The Queensland Future Climate: Understanding the data web page explains how climate projections work and provides guidance on how to interpret and apply the projections data to meet your needs. This factsheet includes some extracts from the web page, but you are encouraged to visit the Understanding the data web page to access the full suite of information and animated graphics that explain the processes used to generate the projections, the benefits of Queensland's approach to downscaling, and the assumptions and limitations.
It's important to understand that the climate projections data provided by sites such as Queensland Future Climate are not predictions or forecasts, but are simulations of plausible futures based on a range of assumptions and scenarios.

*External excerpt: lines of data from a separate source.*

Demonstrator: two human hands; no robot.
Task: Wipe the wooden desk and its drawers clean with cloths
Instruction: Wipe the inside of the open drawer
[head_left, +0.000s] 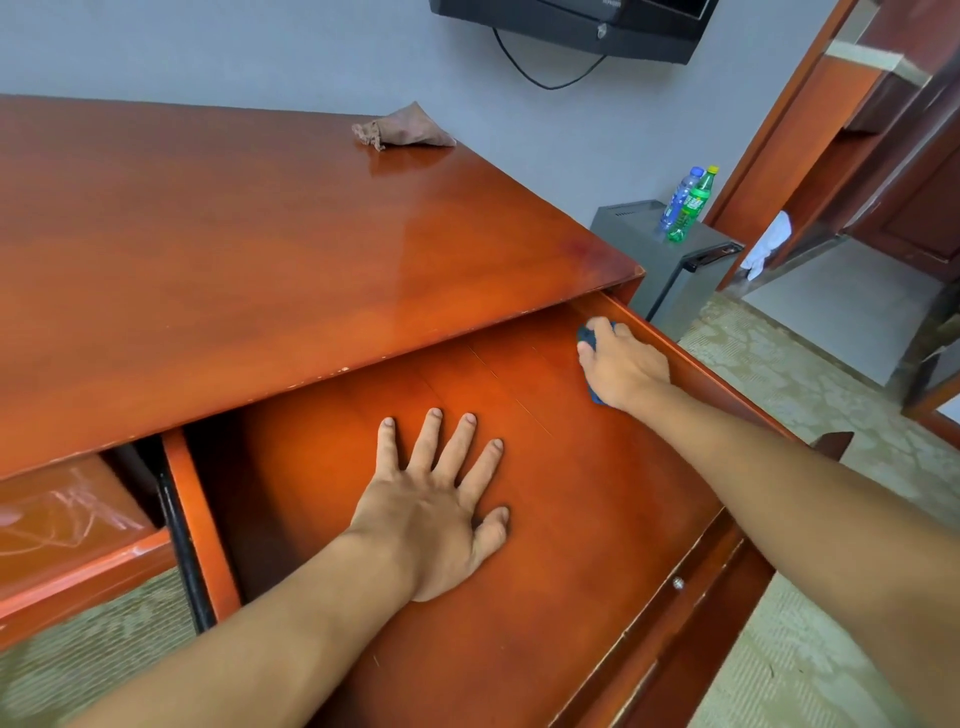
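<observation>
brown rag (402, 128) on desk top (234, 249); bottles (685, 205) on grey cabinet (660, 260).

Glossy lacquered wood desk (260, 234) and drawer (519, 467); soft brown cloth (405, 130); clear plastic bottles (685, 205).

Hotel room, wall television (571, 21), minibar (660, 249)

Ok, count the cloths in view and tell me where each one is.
2. A brown cloth lies crumpled at the far edge of the desk top. A blue cloth sits under the right hand in the open drawer's far right corner, mostly hidden.
</observation>
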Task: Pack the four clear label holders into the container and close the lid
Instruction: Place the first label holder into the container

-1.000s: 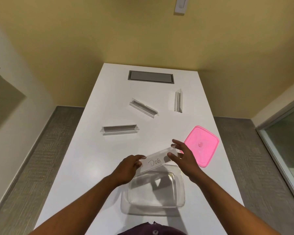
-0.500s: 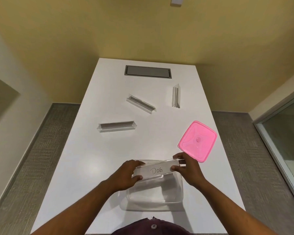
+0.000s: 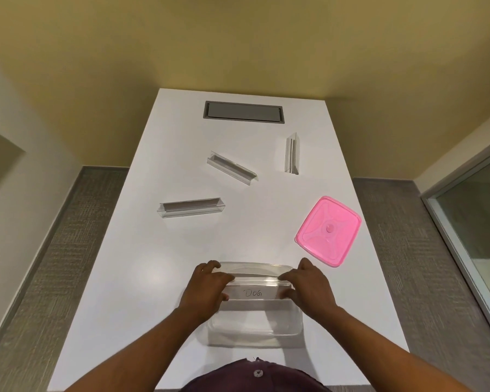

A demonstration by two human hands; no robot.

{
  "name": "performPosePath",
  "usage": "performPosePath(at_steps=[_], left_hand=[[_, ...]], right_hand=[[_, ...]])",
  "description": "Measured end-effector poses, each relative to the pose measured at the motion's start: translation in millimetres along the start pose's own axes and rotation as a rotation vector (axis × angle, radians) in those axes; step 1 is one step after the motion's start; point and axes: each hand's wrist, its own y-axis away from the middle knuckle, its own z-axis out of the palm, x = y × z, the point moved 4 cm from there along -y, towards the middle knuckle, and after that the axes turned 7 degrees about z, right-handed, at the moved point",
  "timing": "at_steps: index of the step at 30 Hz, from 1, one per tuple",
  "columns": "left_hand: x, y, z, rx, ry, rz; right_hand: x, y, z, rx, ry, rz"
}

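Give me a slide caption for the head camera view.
Both hands lower the "Dog" label holder into the clear container; three holders remain.

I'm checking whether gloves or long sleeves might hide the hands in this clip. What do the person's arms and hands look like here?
Both hands, left hand and right hand, are bare: no gloves, rings, watch or bracelets show. Both forearms are uncovered all the way to the bottom edge of the picture, so no sleeves show. At the bottom is a dark maroon shirt with a small pale button.

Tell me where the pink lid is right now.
The pink lid lies flat near the table's right edge, just beyond the right hand and the container.
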Motion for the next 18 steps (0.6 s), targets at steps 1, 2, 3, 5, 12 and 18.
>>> performPosePath(at_steps=[1,2,3,5,12,18], left_hand=[[0.8,0.2,1.5,-0.004,0.006,-0.016],[2.4,0.0,3.2,-0.015,-0.013,-0.011],[4.0,-0.4,4.8,-0.029,-0.048,0.006],[5.4,-1.8,8.1,-0.07,-0.104,0.014],[-8.5,-1.8,24.8,-0.22,-0.049,-0.173],[0.1,1.3,27.9,-0.206,-0.028,-0.17]], right_hand=[[-0.9,-1.7,2.7,-0.014,0.038,-0.01],[-2.4,-3.2,5.1,-0.01,0.08,-0.032],[-4.8,-4.3,6.7,0.005,0.135,-0.067],[-9.0,-6.0,11.2,0.006,0.245,-0.131],[-15.5,-5.9,19.5,-0.06,0.399,-0.127],[-17.6,-3.9,31.1,-0.105,0.433,-0.052]])
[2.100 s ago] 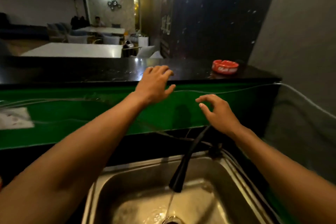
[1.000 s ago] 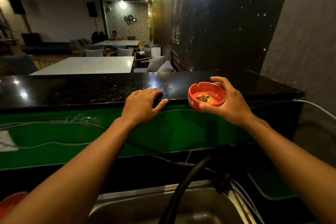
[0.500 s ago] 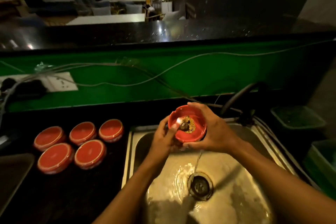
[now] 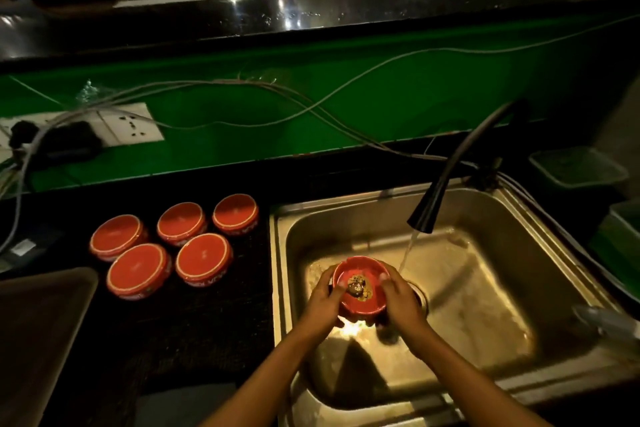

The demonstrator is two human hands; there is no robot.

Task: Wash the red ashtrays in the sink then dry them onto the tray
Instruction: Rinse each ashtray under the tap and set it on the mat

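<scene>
Both hands, left hand (image 4: 323, 302) and right hand (image 4: 398, 300), cup a dirty red ashtray (image 4: 360, 288) over the sink (image 4: 485, 288), just beside the tap stream; 5 upturned ashtrays (image 4: 204, 258) sit at centre left, none on the tray (image 4: 38, 329).

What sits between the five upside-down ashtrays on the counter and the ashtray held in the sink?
In the head view, only bare black counter and the sink's steel left rim separate the upside-down ashtrays from the held ashtray.

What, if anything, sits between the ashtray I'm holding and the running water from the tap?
Nothing visible. Both hands, left and right, hold the dirty ashtray over the sink, and the water stream falls just to its right with only open air between them.
</scene>
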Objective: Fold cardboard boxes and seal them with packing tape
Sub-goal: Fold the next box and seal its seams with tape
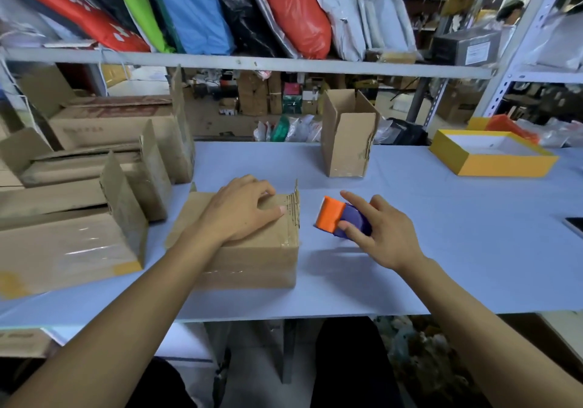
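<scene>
A closed cardboard box [252, 259] lies on the pale blue table [441, 249] in front of me, with clear tape over its top seam. My left hand [243, 212] presses flat on the box's top, fingers reaching its torn right edge. Just right of the box, my right hand [378, 234] grips an orange and purple tape dispenser [334, 216] a little above the table. The thumb and fingers wrap its purple body; the orange end points toward the box.
An upright open box [347, 136] stands at the back centre. Several taped and flat boxes [79, 218] crowd the left side. A yellow tray-like box lid [492, 155] sits at the back right. A dark flat object [575, 226] lies at the right edge. Shelves rise behind the table.
</scene>
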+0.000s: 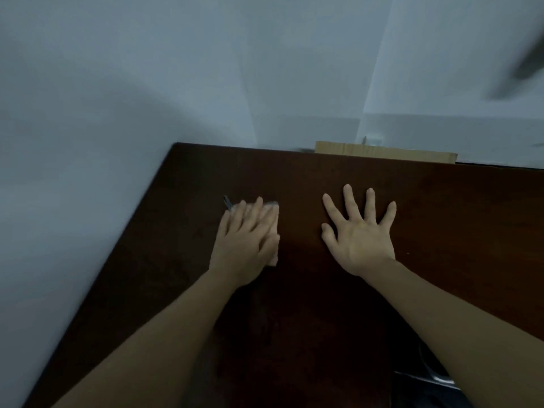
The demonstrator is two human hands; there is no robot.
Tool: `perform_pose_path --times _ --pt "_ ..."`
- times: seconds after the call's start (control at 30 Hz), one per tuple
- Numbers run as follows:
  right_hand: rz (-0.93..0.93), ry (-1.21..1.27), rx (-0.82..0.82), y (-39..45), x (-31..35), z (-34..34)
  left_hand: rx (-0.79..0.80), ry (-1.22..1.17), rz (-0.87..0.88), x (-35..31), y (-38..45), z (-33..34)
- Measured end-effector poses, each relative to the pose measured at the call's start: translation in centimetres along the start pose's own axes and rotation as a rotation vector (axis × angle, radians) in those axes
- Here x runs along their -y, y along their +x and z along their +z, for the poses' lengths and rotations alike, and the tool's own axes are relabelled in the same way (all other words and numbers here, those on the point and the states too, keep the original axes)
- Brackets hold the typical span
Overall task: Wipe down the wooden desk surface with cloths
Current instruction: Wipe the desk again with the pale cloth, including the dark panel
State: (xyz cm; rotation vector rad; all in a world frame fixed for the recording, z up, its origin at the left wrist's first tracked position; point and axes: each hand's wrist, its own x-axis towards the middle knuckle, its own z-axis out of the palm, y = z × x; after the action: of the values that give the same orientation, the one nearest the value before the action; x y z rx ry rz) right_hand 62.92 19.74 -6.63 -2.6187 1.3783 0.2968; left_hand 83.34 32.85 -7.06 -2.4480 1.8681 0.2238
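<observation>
The dark brown wooden desk point(441, 219) fills the lower half of the view. My left hand point(245, 240) lies flat with straight fingers on a small pale cloth point(274, 257), pressing it to the desk. Most of the cloth is hidden under the hand; pale edges show at the fingertips and by the thumb. My right hand point(360, 231) rests palm down on the bare wood to the right, fingers spread wide, with nothing under it.
A white wall point(88, 142) runs along the desk's left edge and behind it. A light cardboard piece point(382, 153) stands behind the far edge. A dark blurred object point(524, 69) shows at the top right. Something dark with a metal part point(438, 378) lies at the near right.
</observation>
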Motion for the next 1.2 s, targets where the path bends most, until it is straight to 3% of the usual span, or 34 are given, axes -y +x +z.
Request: perform_pose_path --times 0.27,0.47,0.57,0.83,0.97,1.2 --pt "-0.019 0.002 -0.016 0.2 -0.2 0.2 -0.008 -0.06 -0.084 -0.6 2.3 -0.1" --pt "0.0 0.0 0.002 0.1 0.0 -0.1 0.088 -0.01 0.2 -1.8 -5.1 -0.2" --pt "0.013 -0.008 -0.005 0.1 0.0 0.0 0.087 -0.013 0.277 0.1 -5.0 0.0" --pt "0.029 -0.034 -0.025 0.5 -0.3 0.7 0.016 -0.003 0.01 3.5 8.1 -1.2" --pt "0.024 -0.046 -0.017 0.4 -0.2 0.5 0.01 -0.031 -0.05 2.7 9.9 -1.5" --pt "0.078 -0.025 0.045 0.6 1.1 -0.9 0.034 -0.026 0.252 2.5 0.9 -0.9"
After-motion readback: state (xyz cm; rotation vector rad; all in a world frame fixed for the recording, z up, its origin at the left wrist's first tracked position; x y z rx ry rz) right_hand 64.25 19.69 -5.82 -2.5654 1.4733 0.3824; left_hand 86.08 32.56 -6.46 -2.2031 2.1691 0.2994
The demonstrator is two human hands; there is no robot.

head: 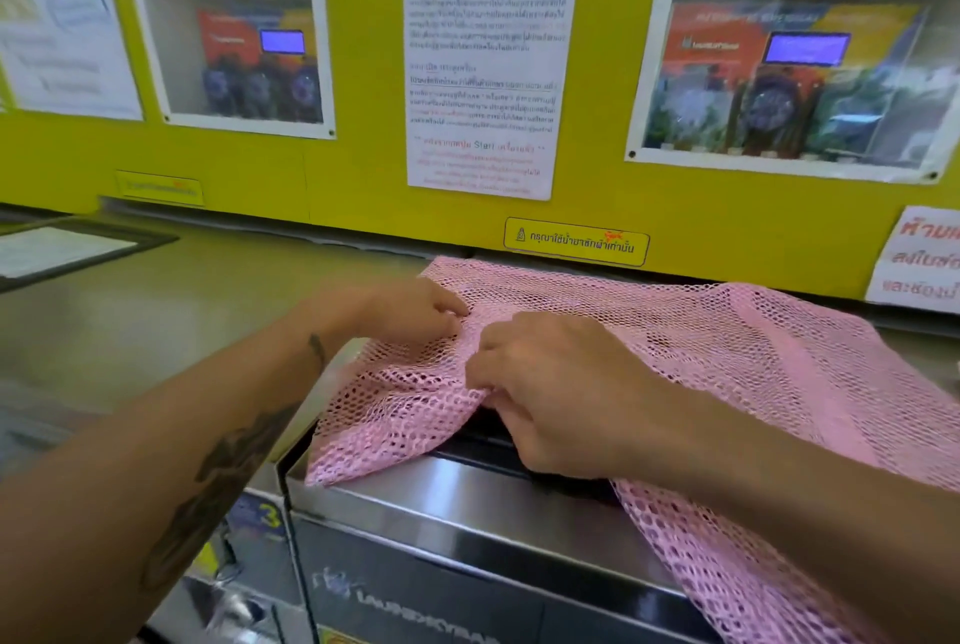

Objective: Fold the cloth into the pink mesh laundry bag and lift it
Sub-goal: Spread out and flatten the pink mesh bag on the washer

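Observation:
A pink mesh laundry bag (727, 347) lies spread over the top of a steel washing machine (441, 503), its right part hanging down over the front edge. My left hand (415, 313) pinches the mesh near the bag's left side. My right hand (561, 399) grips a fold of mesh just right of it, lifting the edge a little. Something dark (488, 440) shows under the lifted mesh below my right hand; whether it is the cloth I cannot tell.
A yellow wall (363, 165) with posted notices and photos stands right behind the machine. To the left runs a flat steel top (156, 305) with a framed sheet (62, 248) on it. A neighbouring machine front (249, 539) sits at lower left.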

Global climate models are computer simulations of the Earth's climate system that attempt to replicate key processes in the atmosphere, oceans, land and ice. These simulations can be used to recreate the past climate or construct projections of the future climate under various assumptions. Climate models have been used to simulate the climate system's response to human-induced increases in greenhouse gases and other factors as summarised in the assessment reports produced by the Intergovernmental Panel on Climate Change (IPCC).
The most recent projections for Queensland are based on the modelling completed by the Coupled Model Intercomparison Project Phase 6 (CMIP6) that supported the development of the Sixth Assessment Report (AR6) from the IPCC. However, projections for Queensland based on the previous CMIP5 modelling are also available. Other factsheets on this page explain the differences between CMIP5 and CMIP6, and also provide more details on the climate models used.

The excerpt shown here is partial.